### [What is required]
For the material below, return exactly the lines starting at the line containing "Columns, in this" and ending at the line containing "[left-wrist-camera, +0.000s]", both ends included, and no others.

### [Recorded data]

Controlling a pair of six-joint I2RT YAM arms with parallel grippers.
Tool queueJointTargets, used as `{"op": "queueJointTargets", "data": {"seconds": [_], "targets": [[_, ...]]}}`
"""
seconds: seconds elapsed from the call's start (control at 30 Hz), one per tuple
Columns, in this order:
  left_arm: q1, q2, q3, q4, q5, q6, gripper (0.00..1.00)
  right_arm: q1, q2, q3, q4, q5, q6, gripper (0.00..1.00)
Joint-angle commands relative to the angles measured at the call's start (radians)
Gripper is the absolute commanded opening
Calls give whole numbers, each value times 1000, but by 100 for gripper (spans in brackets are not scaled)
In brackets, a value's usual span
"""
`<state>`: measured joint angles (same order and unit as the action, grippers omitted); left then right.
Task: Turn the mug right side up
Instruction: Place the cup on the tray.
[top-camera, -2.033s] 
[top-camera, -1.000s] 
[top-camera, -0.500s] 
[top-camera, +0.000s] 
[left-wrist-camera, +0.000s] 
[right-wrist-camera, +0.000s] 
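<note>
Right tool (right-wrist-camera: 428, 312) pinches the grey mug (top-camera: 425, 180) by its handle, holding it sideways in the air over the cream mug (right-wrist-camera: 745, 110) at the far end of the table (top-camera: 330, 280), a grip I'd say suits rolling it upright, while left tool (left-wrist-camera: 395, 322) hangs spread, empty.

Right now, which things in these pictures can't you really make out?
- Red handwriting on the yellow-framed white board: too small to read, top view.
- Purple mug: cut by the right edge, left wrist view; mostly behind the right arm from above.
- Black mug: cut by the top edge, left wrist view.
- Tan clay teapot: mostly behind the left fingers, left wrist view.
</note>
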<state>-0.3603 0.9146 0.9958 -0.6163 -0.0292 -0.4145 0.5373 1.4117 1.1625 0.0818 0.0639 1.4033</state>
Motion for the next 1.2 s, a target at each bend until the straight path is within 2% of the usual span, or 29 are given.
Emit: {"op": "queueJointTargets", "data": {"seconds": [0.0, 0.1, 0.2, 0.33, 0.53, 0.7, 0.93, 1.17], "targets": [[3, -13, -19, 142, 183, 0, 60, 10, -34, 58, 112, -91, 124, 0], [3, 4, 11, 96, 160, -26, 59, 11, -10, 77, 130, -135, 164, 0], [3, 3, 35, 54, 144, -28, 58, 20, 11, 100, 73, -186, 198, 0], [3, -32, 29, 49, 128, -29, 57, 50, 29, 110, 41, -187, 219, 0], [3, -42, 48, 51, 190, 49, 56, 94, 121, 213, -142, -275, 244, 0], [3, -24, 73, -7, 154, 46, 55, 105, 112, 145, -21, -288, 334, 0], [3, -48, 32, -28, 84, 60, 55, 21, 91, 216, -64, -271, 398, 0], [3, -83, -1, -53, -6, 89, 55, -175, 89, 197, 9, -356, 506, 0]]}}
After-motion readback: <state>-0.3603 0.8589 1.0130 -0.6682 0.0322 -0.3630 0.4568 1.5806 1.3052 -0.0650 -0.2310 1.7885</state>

### [Exercise answer]
Columns, in this order:
  left_arm: q1, q2, q3, q4, q5, q6, gripper (0.00..1.00)
  right_arm: q1, q2, q3, q4, q5, q6, gripper (0.00..1.00)
Joint-angle commands relative to the angles measured at the call's start (radians)
Gripper is the absolute commanded opening
Calls give whole numbers, each value times 1000, but by 100 for gripper (spans in brackets are not scaled)
In brackets, a value's usual span
"""
`<state>`: measured joint angles (same order and unit as the action, grippers omitted); left then right.
Task: Turn the mug right side up
Instruction: Place the cup on the tray.
[top-camera, -2.033s] 
[top-camera, -1.000s] 
[top-camera, -0.500s] 
[top-camera, +0.000s] 
[left-wrist-camera, +0.000s] 

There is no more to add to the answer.